In 1931, Riedel travelled to Germany, at first to Berlin then in 1933 where she continued her education at the Faculty of Architecture at the University of Stuttgart, studying with Paul Bonatz, Paul Schmitthenner and Heinz Wetzel completing her doctorate in Interior Architecture.

== Personal life ==
In Germany, she met architect Anton Hammerle, whom she married on 18 November 1934. Over the following decade they had five children: Anton, Christina, Heinrich, Elisabeth and Herbert. The family lived in Munich until 1938, but then moved to Hammerle's native Tyrol, where he worked as a municipal architect and Director of Architecture and Urban Planning in Innsbruck. Riedel designed the family home in Innsbruck, which was completed in 1947. She also designed the interior. This was to remain the only house that Riedel planned and completed.
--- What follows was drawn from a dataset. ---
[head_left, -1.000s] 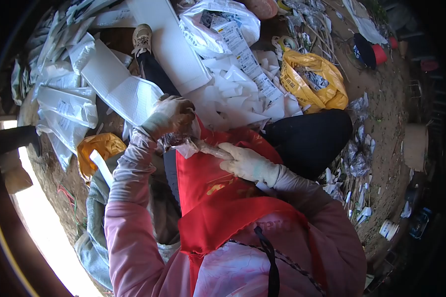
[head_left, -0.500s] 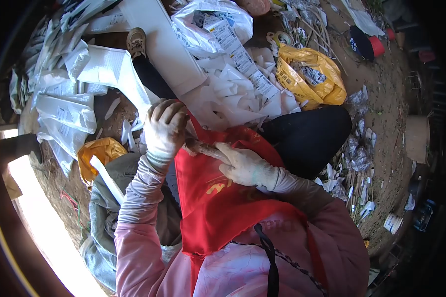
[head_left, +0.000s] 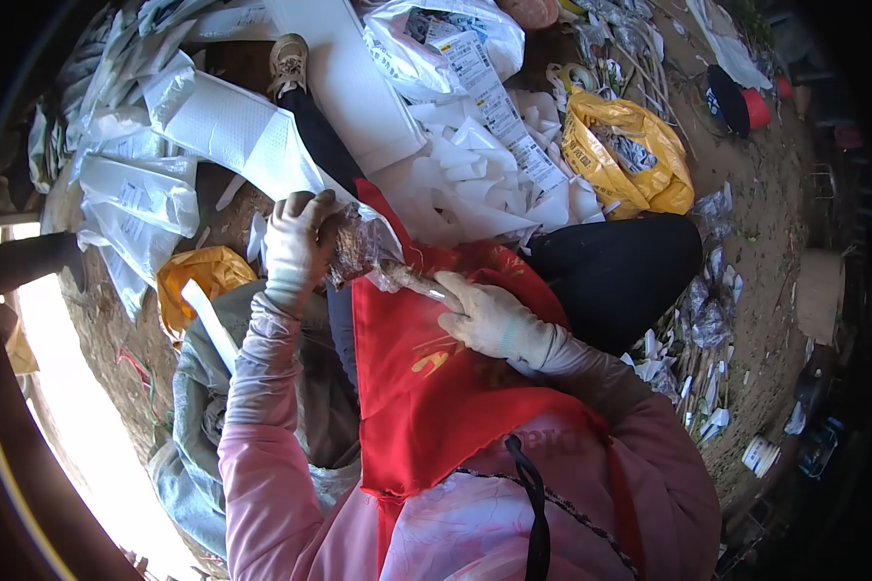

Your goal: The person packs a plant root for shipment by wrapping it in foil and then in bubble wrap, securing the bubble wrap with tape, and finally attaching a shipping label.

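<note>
My left hand [head_left: 298,240], in a pale work glove, is closed at the side of a brown bundle wrapped in crumpled clear plastic [head_left: 360,246]. The far side of its grip is hidden. A brown stick-like piece [head_left: 415,282] runs from the bundle toward my right. Gloved too, my right hand [head_left: 487,315] grips that piece, with its index finger laid along it. Both hands are above the red apron [head_left: 436,407] on my lap. A long white bubble-wrap sheet [head_left: 233,126] reaches down to just behind my left hand.
White plastic packets [head_left: 140,198] are piled at left. Ahead lie white paper scraps [head_left: 465,184], a printed label strip [head_left: 494,102] and a white bag [head_left: 388,58]. A yellow bag [head_left: 664,145] stands right of them; another yellow bag [head_left: 199,276] lies left of my lap.
My left hand has shifted left and slightly up, its fist turned. The plastic-wrapped brown bundle now shows between my hands. My right hand has barely moved; the whole view has shifted slightly.
</note>
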A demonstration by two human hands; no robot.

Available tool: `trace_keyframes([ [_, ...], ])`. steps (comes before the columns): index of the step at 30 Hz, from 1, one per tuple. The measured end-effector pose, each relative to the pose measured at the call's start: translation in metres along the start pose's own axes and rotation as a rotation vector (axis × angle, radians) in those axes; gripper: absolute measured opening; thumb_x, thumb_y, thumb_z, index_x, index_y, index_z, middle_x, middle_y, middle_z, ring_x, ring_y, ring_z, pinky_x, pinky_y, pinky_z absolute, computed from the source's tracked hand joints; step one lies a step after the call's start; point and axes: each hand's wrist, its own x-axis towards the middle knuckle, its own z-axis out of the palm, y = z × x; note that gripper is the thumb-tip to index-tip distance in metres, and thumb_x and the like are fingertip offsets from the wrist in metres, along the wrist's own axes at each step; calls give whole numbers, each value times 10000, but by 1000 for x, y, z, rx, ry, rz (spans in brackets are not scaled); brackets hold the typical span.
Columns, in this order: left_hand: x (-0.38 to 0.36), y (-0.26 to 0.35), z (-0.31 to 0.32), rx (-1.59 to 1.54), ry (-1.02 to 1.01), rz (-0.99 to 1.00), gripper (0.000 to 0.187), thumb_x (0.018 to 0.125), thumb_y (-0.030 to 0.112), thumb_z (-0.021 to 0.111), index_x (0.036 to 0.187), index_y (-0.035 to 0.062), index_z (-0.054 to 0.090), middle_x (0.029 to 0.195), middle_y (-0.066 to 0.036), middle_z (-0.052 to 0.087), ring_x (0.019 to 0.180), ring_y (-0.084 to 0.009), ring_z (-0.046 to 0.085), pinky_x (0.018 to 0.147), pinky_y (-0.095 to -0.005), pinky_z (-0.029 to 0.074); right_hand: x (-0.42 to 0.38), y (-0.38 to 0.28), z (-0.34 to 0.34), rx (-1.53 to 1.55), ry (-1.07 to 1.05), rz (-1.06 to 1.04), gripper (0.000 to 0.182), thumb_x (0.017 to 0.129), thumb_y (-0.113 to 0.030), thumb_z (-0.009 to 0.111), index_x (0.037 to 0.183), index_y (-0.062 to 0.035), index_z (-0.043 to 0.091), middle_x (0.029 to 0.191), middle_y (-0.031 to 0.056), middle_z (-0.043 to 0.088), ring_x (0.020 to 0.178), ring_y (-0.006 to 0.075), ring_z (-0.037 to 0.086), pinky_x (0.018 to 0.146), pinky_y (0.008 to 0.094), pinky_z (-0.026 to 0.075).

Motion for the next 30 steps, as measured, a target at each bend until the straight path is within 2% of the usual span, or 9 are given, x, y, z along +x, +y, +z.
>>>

Dora Riedel Seinecke died on 21 June 1982 in Innsbruck.

== Commemoration ==
In 2017, the Colegio de Arquitectos de Chile introduced the Dora Riedel Prize in honor of Riedel. In August 2018, the prize was presented for the first time to architect Paulina Villalobos; the award ceremony was also attended by Veronika Pavlu Hammerle, a granddaughter of Dora Riedel, who travelled specially from Austria.